§ Instructions to follow:
Print the records below from the first line through the line containing "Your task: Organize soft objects", both included, word for word.

──────── Task data ────────

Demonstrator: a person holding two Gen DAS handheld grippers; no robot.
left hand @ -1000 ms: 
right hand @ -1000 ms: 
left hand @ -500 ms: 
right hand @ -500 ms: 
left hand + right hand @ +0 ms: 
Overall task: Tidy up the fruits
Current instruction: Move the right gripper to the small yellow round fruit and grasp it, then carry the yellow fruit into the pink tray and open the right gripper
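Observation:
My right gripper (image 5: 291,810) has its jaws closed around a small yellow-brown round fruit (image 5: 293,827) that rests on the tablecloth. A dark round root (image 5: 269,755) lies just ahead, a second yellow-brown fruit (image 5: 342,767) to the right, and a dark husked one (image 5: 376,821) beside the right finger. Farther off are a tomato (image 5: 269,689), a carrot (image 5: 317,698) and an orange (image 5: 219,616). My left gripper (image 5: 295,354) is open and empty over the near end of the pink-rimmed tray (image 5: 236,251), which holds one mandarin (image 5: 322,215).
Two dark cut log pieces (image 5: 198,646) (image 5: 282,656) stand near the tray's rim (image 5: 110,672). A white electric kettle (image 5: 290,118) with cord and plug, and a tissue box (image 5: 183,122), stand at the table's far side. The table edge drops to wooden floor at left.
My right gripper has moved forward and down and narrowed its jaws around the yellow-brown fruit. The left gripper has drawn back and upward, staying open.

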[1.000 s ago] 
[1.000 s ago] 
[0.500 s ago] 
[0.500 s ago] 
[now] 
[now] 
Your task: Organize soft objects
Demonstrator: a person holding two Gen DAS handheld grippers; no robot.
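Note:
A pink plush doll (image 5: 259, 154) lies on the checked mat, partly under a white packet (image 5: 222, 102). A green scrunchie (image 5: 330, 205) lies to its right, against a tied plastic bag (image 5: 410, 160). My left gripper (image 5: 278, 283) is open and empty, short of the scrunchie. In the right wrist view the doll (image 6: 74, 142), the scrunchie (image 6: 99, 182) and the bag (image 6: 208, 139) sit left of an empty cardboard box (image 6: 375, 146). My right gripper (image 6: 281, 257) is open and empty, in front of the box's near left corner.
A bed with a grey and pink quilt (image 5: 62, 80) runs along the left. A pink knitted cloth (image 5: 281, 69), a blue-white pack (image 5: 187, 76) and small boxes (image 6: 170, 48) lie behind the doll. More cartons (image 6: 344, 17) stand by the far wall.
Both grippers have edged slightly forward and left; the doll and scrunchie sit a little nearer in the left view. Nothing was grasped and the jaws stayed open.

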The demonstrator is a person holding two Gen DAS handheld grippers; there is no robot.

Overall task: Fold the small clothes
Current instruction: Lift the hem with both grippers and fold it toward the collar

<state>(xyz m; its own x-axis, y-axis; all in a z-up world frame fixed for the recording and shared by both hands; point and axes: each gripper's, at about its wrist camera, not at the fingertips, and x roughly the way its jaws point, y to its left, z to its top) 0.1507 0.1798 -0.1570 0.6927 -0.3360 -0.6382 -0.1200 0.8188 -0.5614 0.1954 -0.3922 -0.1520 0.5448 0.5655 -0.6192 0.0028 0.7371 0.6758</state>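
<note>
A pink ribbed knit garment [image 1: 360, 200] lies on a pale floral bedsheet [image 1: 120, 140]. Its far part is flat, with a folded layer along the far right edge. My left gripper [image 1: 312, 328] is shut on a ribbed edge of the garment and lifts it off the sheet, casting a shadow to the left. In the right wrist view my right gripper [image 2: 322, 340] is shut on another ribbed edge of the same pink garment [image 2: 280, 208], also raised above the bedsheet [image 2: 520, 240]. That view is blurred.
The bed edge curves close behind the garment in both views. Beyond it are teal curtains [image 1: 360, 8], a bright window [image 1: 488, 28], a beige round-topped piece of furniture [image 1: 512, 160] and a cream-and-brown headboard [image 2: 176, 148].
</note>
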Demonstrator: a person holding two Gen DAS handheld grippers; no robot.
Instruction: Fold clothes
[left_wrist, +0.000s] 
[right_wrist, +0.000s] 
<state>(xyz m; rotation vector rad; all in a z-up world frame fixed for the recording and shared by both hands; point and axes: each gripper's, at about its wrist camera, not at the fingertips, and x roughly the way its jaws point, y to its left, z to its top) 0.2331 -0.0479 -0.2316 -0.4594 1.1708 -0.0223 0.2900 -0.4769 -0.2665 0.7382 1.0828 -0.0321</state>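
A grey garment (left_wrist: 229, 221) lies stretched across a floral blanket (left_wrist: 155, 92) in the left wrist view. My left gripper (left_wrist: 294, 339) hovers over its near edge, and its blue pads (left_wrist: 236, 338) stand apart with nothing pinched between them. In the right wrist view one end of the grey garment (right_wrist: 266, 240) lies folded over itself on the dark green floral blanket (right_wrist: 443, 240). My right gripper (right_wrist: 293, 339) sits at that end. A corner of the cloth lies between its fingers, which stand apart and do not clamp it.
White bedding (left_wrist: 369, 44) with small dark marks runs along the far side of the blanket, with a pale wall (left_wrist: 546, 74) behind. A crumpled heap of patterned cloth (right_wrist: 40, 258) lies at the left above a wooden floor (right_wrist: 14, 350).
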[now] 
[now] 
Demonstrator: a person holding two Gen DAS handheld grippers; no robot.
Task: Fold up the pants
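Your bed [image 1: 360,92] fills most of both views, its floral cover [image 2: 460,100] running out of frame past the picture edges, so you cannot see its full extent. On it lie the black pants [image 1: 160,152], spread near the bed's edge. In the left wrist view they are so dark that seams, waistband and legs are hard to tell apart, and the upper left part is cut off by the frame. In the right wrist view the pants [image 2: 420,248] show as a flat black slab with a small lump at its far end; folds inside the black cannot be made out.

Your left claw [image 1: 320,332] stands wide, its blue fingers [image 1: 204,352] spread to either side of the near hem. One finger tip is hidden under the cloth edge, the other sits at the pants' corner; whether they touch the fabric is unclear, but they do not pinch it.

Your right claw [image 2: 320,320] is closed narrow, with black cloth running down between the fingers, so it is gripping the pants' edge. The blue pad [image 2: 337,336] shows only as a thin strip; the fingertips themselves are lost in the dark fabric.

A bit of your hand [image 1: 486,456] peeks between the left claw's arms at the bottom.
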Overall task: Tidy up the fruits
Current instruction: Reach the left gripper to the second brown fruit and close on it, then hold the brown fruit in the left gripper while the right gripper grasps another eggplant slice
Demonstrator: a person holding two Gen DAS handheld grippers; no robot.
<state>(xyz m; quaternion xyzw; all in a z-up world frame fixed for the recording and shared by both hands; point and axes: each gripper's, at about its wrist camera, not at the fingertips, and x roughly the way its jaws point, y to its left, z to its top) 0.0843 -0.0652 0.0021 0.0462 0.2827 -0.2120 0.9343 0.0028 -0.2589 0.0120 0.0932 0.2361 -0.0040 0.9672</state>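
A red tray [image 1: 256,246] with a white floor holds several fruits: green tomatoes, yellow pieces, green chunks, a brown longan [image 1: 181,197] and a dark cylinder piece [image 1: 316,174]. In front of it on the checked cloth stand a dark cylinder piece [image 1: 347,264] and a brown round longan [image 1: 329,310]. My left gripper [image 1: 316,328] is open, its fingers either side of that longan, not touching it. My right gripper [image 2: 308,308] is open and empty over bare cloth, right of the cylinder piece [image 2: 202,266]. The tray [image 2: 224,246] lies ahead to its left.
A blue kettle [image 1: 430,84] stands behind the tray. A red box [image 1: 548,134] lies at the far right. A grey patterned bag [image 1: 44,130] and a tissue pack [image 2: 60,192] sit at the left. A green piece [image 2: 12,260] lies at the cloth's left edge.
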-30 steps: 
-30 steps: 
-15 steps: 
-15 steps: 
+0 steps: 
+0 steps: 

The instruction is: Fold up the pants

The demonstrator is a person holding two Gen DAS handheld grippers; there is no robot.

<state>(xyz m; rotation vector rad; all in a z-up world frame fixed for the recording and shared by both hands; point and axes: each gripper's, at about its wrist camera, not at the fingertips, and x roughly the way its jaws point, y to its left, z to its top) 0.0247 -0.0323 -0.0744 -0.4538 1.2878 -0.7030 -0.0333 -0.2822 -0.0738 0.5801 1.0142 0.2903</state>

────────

§ Solution to the exercise:
Demonstrator: a person holding two Gen DAS handheld grippers; no robot.
left hand @ -1000 ms: 
right hand @ -1000 ms: 
left hand @ -500 ms: 
right hand @ -500 ms: 
left hand + right hand @ +0 ms: 
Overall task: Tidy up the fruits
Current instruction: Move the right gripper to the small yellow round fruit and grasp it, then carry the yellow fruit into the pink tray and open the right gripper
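Observation:
My right gripper (image 5: 291,810) has its jaws closed around a small yellow-brown round fruit (image 5: 293,827) that rests on the tablecloth. A dark round root (image 5: 269,755) lies just ahead, a second yellow-brown fruit (image 5: 342,767) to the right, and a dark husked one (image 5: 376,821) beside the right finger. Farther off are a tomato (image 5: 269,689), a carrot (image 5: 317,698) and an orange (image 5: 219,616). My left gripper (image 5: 295,354) is open and empty over the near end of the pink-rimmed tray (image 5: 236,251), which holds one mandarin (image 5: 322,215).
Two dark cut log pieces (image 5: 198,646) (image 5: 282,656) stand near the tray's rim (image 5: 110,672). A white electric kettle (image 5: 290,118) with cord and plug, and a tissue box (image 5: 183,122), stand at the table's far side. The table edge drops to wooden floor at left.
My right gripper has moved forward and down and narrowed its jaws around the yellow-brown fruit. The left gripper has drawn back and upward, staying open.
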
[1.000 s ago] 
[1.000 s ago] 
[0.500 s ago] 
[0.500 s ago] 
[now] 
[now] 
Your task: Organize soft objects

The output given is complete.